L’initiative « UN Global Pulse »

Global Pulse est une initiative novatrice lancée par le Secrétaire général des Nations Unies en matière de science des données. Elle vise à promouvoir les possibilités d’utiliser les mégadonnées en faveur du développement durable et de l’action humanitaire ; développer des solutions analytiques à fort impact pour les partenaires des Nations Unies et des gouvernements par le biais de son réseau de laboratoires innovateurs en science des données à Jakarta (Indonésie), à Kampala (Ouganda) et à New York (Siège de l'ONU) et faciliter les accès et la mise en œuvre.

Afin de débloquer la valeur des données de manière fiable et responsable, Global Pulse a mis en place un programme de protection des données, dont une partie implique des recherches constantes sur les utilisations des mégadonnées à des fins humanitaires et de développement. Elle a établi le Groupe consultatif sur la confidentialité des données, composé d'experts de la réglementation provenant du secteur privé et du milieu universitaire, chargés d’engager un dialogue sur les enjeux cruciaux des mégadonnées. Afin de mieux comprendre les risques liés aux données volumineuses, Global Pulse a développé un outil d'évaluation en deux phases, intitulé « Risques, préjudices et avantages », qui inclut les lignes directrices pour aider les praticiens à évaluer la proportionnalité des risques, les inconvénients et l'utilité d’un projet axé sur les données.

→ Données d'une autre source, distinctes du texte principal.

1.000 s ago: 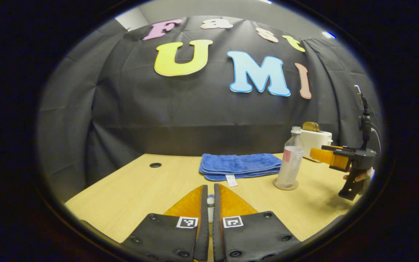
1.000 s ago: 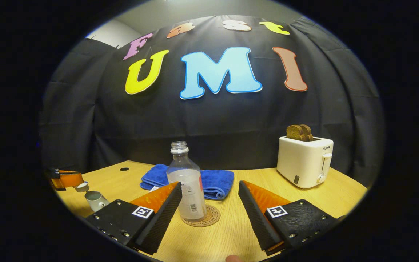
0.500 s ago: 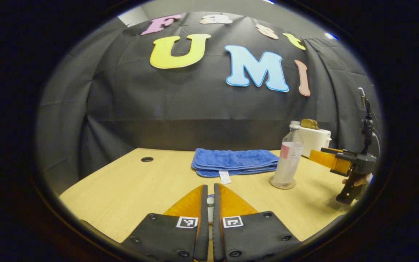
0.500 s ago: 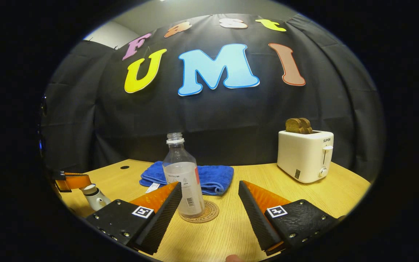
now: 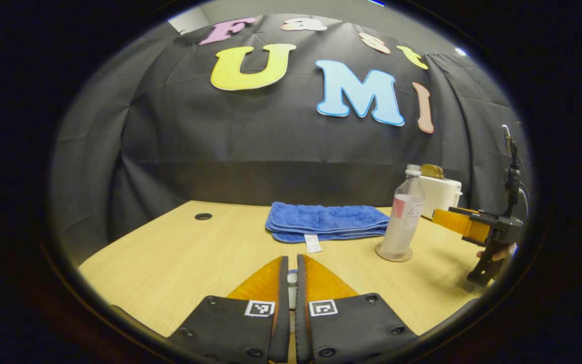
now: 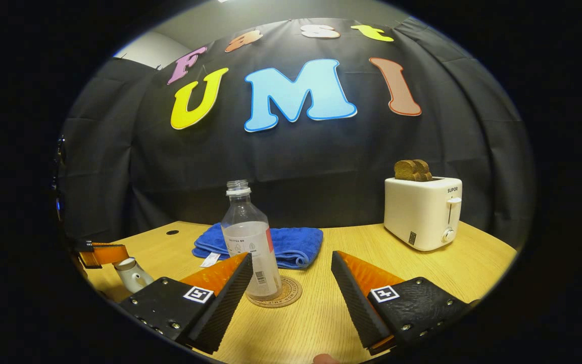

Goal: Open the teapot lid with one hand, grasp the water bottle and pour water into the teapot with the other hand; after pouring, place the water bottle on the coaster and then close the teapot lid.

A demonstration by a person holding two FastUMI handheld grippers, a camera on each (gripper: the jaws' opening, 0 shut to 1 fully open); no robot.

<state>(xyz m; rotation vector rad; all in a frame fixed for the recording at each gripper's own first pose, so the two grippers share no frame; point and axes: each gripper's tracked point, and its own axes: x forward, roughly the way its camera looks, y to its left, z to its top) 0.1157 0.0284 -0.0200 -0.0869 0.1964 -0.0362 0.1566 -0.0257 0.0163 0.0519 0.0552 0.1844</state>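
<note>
The capless water bottle [image 6: 248, 246], part full, stands on its coaster [image 6: 287, 297]. The right gripper [image 6: 291, 283] gapes; the left gripper [image 5: 291, 283] pinches a small knob (teapot [image 6: 132, 274] mostly hidden).

Clear water bottle [image 6: 250, 242] with pink-red label at 9 o'clock of white toaster [image 6: 422, 212]; blue towel [image 6: 291, 245]; light wood table [image 6: 422, 273]; white teapot [image 6: 132, 275].
</note>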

Global Pulse a également participé à l'organisation de la série d'ateliers « UN Data Innovation Lab » (Laboratoire d'innovation de l'ONU en matière de données), une initiative menée par l'UNICEF et le Programme alimentaire mondial (PAM). Composée de cinq ateliers thématiques, cette série visait à comprendre les capacités et les besoins existants en matière d'innovation de données au sein du système des Nations Unies.

 

Des partenariats public-privé

Pour garantir un accès direct aux mégadonnées au sein de nombreuses industries, Global Pulse travaille avec le secteur privé sur un projet intitulé « philanthropie des données », selon lequel les données du secteur privé peuvent être utilisées de manière sûre et responsable pour le développement durable et l'action humanitaire. Par exemple, en 2016, Global Pulse a formé un partenariat avec Twitter.

Chaque jour à travers le monde, des individus envoient des centaines de millions de Tweets dans des dizaines de langues. Ces conversations sociales contiennent des informations en temps réel sur de nombreuses questions, notamment le coût de la nourriture, la disponibilité des emplois, l'accès aux soins de santé, la qualité de l'éducation et des informations relatives aux catastrophes naturelles. Ce partenariat permettra aux agences humanitaires et de développement des Nations Unies de transformer les données publiques en informations exploitables pour aider les communautés du monde entier.

D'autres partenariats ont été mis en place, tels que :

  • « Big Data for Social Good » (« Les mégadonnées au service de l'action sociale »), une initiative de la GSMA (qui représente les intérêts des opérateurs mobiles dans le monde), qui va permettre d’exploiter les capacités des opérateurs de données volumineuses pour faire face aux crises humanitaires, y compris les épidémies et les catastrophes naturelles ;
  • « Data for Climate Action » (« Données pour l’action climatique »), un concours qui met en relation des chercheurs du monde entier avec des outils d'entreprises de pointe pour développer des solutions climatiques basées sur des données ;
  • « Data Collaboratives » (« Collaborations en matière de données »), une nouvelle forme de collaboration au-delà du modèle de partenariat public-privé, qui permet aux acteurs de différents secteurs, en particulier le secteur privé, d’échanger leurs données à des fins d’utilité publique.